AIRO GROUP HOLDINGS, INC. AND KERNEL GROUP HOLDINGS, INC. ANNOUNCE EFFECTIVENESS OF REGISTRATION STATEMENT; TRIPLE-DIGIT REVENUE GROWTH AND $1.1B IN EVTOL ORDERS AS PORTFOLIO TAKES OFF
AIRO Group Holdings and Kernel Group Holdings (NASDAQ: KRNL) announce the effectiveness of their proxy/registration statement, paving the way for AIRO's public listing on Nasdaq. AIRO reported impressive financial results for 2023, with revenue reaching $43M, a 153% increase year-over-year. The company's Electric Air Mobility division secured over $1.1B in eVTOL orders for its Jaunt Journey aircraft from notable operators.
AIRO's Uncrewed Air Systems division experienced extraordinary growth of 637%, generating nearly $28M in revenue during 2023, primarily from military drone equipment and services sales. The company's diversified portfolio and strong market demand position it for continued growth and expansion in the aerospace and defense sectors.
AIRO Group Holdings e Kernel Group Holdings (NASDAQ: KRNL) annunciano l'efficacia della loro dichiarazione di delega/registrazione, aprendo la strada alla quotazione pubblica di AIRO su Nasdaq. AIRO ha riportato risultati finanziari impressionanti per il 2023, con ricavi che hanno raggiunto $43M, un aumento del 153% rispetto all'anno precedente. La divisione di Mobilità Aerea Elettrica dell'azienda ha ottenuto oltre $1.1B in ordini di eVTOL per il suo velivolo Jaunt Journey da operatori di rilievo.
La divisione di Sistemi Aerei Senza Pilota di AIRO ha registrato una crescita straordinaria del 637%, generando quasi $28M in ricavi nel 2023, principalmente dalle vendite di apparecchiature e servizi per droni militari. Il portafoglio diversificato dell'azienda e la forte domanda di mercato la posizionano per una continua crescita ed espansione nei settori aerospaziale e della difesa.
AIRO Group Holdings y Kernel Group Holdings (NASDAQ: KRNL) anuncian la efectividad de su declaración de poder/registro, allanando el camino para la cotización pública de AIRO en Nasdaq. AIRO reportó resultados financieros impresionantes para 2023, con ingresos alcanzando $43M, un aumento del 153% en comparación con el año anterior. La división de Movilidad Aérea Eléctrica de la compañía aseguró más de $1.1B en pedidos de eVTOL para su aeronave Jaunt Journey de operadores destacados.

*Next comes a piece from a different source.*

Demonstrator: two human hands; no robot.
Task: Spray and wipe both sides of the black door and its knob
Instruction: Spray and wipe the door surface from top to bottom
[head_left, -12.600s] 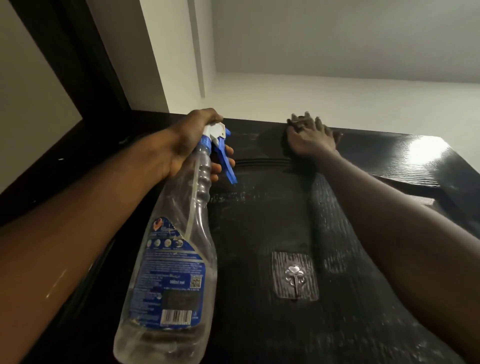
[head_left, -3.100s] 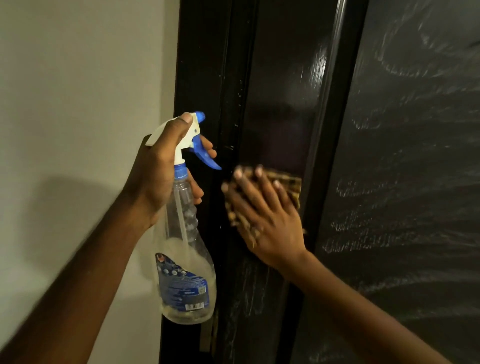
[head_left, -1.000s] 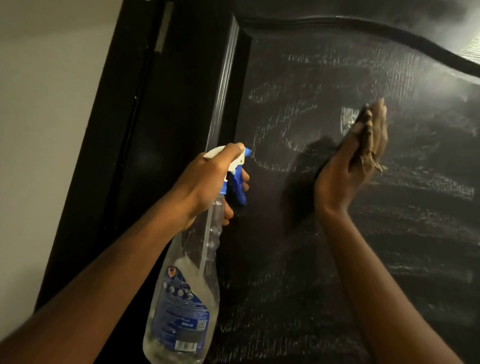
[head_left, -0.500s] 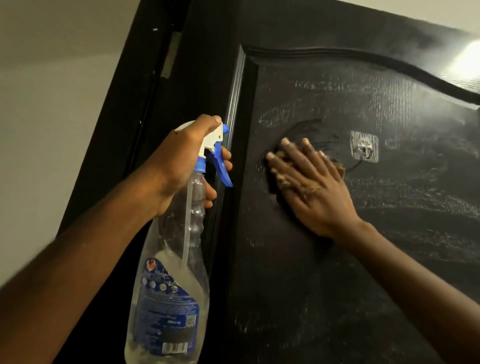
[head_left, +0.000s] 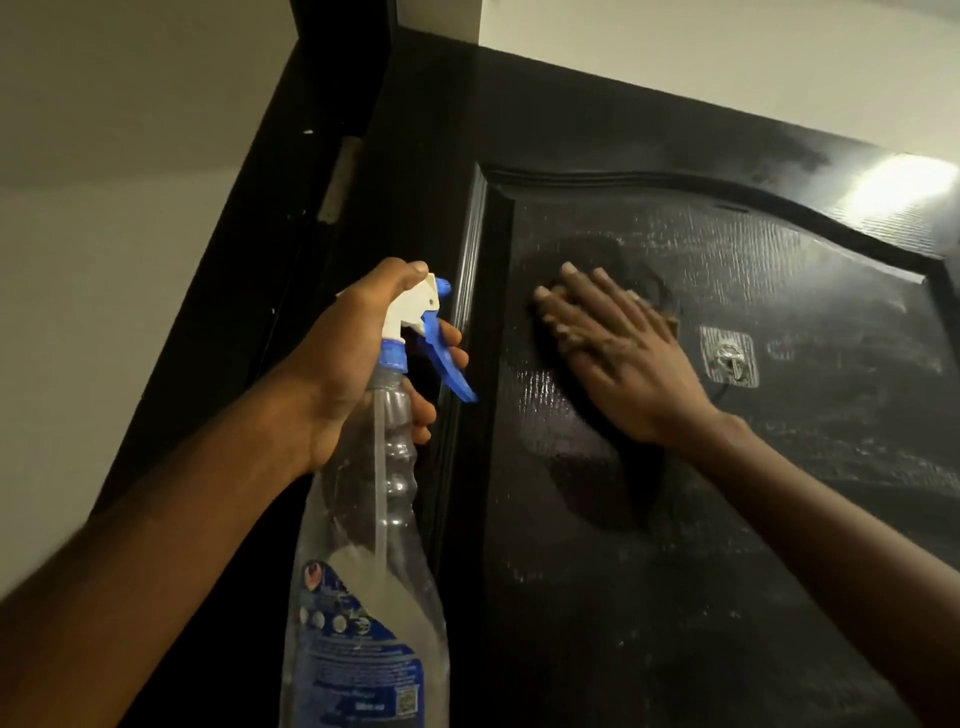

La división de Sistemas Aéreos No Tripulados de AIRO experimentó un crecimiento extraordinario del 637%, generando casi $28M en ingresos durante 2023, principalmente de las ventas de equipos y servicios de drones militares. El portafolio diversificado de la compañía y la fuerte demanda del mercado la posicionan para un crecimiento y expansión continuos en los sectores aeroespacial y de defensa.
AIRO Group Holdings와 Kernel Group Holdings (NASDAQ: KRNL)는 AIRO의 Nasdaq 상장을 위한 위임장/등록 명세서의 효력을 알렸습니다. AIRO는 2023년 인상적인 재무 결과를 보고했습니다, 수익은 $43M에 달하며, 전년 대비 153% 증가했습니다. 회사의 전기 항공 이동 수단 부문은 저명한 운영자로부터 Jaunt Journey 항공기용 eVTOL 주문이 $1.1B 이상 확보되었습니다.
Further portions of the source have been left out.